____ Data for review
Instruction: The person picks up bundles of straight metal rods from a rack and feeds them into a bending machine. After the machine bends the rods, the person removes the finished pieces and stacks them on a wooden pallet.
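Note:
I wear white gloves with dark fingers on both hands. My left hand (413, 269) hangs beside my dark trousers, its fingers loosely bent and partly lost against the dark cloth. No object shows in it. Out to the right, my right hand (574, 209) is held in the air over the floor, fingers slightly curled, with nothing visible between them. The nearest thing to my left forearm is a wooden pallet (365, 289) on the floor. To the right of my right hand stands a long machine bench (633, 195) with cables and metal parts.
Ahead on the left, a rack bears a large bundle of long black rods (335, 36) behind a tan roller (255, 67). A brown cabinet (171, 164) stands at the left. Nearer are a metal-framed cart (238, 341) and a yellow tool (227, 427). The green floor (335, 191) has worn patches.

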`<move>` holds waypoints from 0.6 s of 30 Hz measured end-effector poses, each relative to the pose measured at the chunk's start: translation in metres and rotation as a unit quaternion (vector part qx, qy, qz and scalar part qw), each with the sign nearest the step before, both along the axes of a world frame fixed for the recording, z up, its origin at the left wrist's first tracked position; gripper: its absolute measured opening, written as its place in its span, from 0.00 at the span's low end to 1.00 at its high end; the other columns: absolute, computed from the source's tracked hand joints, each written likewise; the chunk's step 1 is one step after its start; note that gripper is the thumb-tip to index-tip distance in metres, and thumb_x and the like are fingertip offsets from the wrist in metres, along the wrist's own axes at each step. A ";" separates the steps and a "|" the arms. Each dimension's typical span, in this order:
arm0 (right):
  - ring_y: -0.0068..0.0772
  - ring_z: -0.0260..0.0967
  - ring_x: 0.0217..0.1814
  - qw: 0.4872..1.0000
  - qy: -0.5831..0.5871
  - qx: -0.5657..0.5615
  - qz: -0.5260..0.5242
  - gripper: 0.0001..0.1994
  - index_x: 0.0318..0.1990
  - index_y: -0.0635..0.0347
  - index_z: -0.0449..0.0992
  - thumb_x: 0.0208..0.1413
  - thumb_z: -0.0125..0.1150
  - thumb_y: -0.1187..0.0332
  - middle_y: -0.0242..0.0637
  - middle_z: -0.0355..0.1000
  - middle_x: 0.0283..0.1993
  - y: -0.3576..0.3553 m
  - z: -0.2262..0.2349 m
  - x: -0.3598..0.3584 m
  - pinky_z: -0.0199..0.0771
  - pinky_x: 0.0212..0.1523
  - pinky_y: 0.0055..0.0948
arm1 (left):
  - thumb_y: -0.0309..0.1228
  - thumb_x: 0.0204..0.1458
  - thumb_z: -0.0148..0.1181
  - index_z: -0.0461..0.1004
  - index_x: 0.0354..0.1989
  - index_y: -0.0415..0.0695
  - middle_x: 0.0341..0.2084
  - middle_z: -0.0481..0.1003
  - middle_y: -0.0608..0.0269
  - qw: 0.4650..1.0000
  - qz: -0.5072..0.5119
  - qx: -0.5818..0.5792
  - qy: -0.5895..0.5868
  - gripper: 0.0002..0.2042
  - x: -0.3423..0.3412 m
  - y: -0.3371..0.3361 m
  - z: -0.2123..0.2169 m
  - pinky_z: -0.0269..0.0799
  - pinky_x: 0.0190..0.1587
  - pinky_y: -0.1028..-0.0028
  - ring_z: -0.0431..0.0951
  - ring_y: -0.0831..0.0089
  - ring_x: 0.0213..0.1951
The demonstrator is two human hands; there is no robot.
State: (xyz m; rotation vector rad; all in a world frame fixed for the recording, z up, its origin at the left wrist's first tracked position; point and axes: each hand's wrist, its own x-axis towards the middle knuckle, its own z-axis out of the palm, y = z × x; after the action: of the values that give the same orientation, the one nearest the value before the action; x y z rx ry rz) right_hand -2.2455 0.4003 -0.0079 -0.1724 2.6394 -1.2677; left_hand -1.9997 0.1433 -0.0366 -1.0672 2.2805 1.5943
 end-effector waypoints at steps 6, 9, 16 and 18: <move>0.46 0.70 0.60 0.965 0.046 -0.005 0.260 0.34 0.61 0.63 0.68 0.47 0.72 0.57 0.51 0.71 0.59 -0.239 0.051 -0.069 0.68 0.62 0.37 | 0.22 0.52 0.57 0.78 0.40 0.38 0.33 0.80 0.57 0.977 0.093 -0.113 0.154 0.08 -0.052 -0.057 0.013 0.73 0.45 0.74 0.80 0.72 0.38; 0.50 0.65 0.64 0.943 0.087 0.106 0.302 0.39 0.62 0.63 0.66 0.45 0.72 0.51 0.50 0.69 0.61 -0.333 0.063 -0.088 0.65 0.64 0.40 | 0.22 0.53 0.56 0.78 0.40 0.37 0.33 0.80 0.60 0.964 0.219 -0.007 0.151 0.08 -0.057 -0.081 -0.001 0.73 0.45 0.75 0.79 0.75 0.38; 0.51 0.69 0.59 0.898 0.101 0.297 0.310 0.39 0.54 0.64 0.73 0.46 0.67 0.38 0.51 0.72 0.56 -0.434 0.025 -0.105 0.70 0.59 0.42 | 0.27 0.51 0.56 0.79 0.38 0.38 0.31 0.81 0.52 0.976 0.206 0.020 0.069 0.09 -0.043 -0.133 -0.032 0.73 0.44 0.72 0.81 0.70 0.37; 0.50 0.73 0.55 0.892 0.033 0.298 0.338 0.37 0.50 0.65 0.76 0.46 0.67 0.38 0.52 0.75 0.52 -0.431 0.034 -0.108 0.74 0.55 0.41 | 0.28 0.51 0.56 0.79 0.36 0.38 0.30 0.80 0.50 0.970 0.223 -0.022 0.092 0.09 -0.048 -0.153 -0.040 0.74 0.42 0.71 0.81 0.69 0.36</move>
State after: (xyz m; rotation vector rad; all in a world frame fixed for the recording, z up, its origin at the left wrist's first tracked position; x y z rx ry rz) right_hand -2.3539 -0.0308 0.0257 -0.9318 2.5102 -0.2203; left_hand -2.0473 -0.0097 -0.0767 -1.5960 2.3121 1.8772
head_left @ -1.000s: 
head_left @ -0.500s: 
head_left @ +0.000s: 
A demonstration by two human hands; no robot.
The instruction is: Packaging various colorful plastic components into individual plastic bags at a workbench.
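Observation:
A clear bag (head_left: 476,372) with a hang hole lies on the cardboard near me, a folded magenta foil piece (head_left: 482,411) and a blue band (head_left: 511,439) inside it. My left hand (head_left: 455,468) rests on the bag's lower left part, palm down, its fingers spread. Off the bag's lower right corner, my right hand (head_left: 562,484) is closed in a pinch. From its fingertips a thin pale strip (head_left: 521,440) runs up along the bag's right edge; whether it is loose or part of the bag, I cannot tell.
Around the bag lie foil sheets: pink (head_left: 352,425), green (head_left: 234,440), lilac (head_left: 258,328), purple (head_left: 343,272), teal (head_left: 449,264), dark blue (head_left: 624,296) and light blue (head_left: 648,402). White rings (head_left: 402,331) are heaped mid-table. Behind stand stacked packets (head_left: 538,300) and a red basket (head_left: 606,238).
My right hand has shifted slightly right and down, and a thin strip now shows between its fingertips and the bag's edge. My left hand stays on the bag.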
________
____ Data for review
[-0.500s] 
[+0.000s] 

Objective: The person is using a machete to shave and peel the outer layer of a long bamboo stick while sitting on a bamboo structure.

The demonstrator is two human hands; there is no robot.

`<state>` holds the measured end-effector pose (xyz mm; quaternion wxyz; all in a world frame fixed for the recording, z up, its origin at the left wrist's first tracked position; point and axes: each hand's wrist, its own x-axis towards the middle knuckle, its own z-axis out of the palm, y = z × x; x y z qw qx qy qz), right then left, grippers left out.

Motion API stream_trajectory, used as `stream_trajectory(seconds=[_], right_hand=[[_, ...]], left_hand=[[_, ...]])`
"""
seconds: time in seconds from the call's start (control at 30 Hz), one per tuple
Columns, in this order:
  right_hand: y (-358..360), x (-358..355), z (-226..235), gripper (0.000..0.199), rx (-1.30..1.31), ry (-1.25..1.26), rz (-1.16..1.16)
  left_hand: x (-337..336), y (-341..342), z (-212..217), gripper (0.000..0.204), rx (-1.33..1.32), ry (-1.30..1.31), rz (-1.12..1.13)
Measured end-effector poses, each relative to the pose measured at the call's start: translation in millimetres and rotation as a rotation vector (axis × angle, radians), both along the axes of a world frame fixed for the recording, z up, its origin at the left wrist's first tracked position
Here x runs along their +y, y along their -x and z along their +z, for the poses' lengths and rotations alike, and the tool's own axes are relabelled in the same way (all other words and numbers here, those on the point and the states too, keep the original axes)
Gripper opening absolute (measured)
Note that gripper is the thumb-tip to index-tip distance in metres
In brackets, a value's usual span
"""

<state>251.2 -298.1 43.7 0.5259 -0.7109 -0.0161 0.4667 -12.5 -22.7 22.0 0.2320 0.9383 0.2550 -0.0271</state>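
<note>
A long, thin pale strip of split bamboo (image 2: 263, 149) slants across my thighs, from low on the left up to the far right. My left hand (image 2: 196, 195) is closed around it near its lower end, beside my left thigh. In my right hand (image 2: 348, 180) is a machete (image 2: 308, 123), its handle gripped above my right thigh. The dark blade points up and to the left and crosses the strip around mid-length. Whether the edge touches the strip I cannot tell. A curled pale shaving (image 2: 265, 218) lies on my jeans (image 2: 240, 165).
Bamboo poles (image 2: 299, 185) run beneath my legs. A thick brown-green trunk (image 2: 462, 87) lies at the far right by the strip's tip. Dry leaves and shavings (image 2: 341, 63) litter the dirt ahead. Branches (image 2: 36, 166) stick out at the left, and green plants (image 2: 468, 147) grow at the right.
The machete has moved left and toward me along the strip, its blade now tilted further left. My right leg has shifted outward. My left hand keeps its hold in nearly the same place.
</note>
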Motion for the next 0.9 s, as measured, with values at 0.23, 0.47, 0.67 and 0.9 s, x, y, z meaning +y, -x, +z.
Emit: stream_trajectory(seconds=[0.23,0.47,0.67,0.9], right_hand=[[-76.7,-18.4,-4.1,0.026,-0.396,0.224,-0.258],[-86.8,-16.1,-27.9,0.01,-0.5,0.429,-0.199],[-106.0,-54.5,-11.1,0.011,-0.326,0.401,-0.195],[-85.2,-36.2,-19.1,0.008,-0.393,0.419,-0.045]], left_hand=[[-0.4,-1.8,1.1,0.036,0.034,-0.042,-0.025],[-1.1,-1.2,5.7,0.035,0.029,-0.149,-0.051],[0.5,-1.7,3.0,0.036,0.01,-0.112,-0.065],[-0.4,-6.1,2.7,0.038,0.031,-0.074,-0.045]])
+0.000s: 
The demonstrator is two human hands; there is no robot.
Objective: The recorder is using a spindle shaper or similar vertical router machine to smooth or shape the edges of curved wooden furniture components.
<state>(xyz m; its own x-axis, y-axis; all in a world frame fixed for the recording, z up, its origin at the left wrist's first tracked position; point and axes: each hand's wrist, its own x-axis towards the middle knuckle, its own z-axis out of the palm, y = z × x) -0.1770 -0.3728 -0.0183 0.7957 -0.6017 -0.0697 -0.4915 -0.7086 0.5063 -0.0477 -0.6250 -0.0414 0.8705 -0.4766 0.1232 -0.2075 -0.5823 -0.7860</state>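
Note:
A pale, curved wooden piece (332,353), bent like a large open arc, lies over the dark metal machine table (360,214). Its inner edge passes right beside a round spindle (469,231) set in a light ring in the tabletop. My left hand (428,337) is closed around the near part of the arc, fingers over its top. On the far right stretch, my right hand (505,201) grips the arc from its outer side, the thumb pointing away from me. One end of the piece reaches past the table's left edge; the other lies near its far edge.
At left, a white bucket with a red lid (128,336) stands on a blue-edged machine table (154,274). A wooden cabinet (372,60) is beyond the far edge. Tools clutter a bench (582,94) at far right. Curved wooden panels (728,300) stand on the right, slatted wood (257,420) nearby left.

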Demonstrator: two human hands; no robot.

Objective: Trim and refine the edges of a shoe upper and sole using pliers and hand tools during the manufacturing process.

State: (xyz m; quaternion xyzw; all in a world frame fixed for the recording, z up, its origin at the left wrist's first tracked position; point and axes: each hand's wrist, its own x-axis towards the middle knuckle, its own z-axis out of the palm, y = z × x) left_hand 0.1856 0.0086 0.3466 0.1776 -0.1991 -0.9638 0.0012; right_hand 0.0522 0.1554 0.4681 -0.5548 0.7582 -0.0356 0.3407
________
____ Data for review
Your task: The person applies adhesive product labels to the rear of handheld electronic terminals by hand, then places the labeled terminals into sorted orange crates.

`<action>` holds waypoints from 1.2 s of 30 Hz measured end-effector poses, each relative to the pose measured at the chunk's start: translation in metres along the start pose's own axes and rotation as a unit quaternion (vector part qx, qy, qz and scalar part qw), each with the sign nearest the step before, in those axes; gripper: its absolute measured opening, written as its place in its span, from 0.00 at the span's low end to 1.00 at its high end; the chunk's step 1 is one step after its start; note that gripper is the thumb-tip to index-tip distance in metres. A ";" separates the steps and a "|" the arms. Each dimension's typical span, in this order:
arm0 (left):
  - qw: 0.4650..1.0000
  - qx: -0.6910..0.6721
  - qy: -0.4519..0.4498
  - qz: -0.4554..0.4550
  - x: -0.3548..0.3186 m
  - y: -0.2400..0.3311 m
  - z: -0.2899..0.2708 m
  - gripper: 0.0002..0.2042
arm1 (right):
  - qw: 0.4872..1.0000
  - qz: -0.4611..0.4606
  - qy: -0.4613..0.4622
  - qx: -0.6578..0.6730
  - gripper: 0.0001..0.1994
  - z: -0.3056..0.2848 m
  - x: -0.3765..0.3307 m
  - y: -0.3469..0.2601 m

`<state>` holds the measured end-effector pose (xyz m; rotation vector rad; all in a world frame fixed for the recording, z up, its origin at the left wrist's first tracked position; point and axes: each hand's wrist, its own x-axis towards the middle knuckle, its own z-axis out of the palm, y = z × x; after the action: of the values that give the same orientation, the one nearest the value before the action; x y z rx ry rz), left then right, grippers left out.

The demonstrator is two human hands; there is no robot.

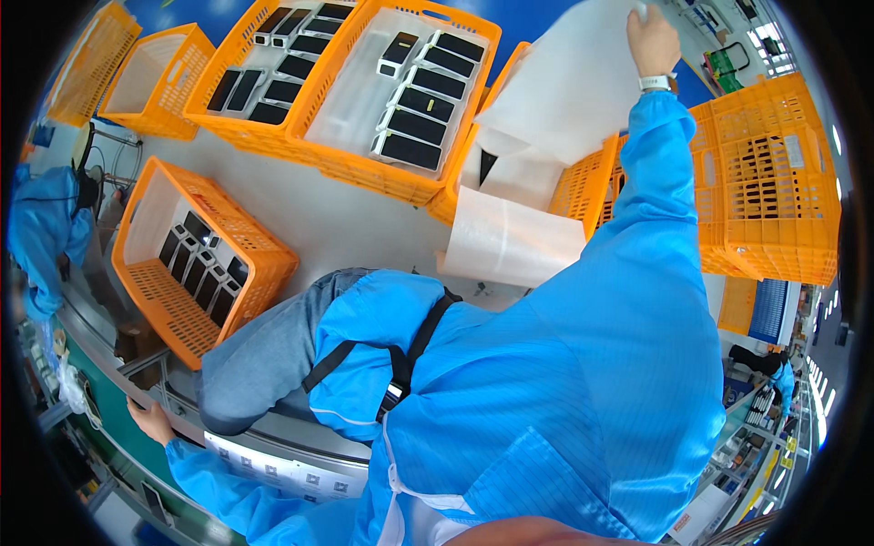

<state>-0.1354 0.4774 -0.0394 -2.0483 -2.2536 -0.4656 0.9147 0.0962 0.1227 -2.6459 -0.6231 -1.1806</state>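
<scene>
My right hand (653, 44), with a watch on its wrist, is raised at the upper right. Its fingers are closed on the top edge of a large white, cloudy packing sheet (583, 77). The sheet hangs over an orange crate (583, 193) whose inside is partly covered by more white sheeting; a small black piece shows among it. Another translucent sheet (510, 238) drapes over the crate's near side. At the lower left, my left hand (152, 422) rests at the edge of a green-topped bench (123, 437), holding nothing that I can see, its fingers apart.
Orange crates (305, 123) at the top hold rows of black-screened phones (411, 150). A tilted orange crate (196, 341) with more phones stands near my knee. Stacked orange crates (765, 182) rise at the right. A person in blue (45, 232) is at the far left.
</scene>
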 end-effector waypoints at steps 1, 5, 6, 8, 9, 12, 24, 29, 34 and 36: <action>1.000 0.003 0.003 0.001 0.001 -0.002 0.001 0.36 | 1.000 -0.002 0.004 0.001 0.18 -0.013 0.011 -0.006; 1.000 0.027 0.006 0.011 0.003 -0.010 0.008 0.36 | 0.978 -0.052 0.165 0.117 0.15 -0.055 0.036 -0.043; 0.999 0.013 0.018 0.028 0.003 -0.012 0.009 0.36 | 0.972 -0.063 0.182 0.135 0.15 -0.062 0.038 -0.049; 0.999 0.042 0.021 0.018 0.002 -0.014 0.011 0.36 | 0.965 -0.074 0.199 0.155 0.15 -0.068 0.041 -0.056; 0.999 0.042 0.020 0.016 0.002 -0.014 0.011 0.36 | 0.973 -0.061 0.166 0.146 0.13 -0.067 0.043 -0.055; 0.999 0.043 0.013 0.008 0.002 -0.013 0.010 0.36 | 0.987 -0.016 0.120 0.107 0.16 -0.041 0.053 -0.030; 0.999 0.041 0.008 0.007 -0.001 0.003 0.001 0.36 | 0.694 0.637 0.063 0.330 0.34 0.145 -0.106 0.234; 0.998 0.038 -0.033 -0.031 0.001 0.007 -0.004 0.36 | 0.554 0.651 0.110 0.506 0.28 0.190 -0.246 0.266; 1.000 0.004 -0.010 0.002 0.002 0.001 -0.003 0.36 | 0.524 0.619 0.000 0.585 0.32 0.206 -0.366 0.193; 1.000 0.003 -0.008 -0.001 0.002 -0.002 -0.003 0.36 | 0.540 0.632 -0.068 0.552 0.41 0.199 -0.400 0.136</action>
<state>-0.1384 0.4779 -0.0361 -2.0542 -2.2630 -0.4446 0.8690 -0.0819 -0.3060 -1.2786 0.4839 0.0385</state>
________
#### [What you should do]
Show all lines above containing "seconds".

#### [Reply to the task]
Motion API stream_trajectory, used as `stream_trajectory(seconds=[_], right_hand=[[_, ...]], left_hand=[[_, ...]])`
seconds: time in seconds from the call's start (control at 30 Hz), one per tuple
Emit: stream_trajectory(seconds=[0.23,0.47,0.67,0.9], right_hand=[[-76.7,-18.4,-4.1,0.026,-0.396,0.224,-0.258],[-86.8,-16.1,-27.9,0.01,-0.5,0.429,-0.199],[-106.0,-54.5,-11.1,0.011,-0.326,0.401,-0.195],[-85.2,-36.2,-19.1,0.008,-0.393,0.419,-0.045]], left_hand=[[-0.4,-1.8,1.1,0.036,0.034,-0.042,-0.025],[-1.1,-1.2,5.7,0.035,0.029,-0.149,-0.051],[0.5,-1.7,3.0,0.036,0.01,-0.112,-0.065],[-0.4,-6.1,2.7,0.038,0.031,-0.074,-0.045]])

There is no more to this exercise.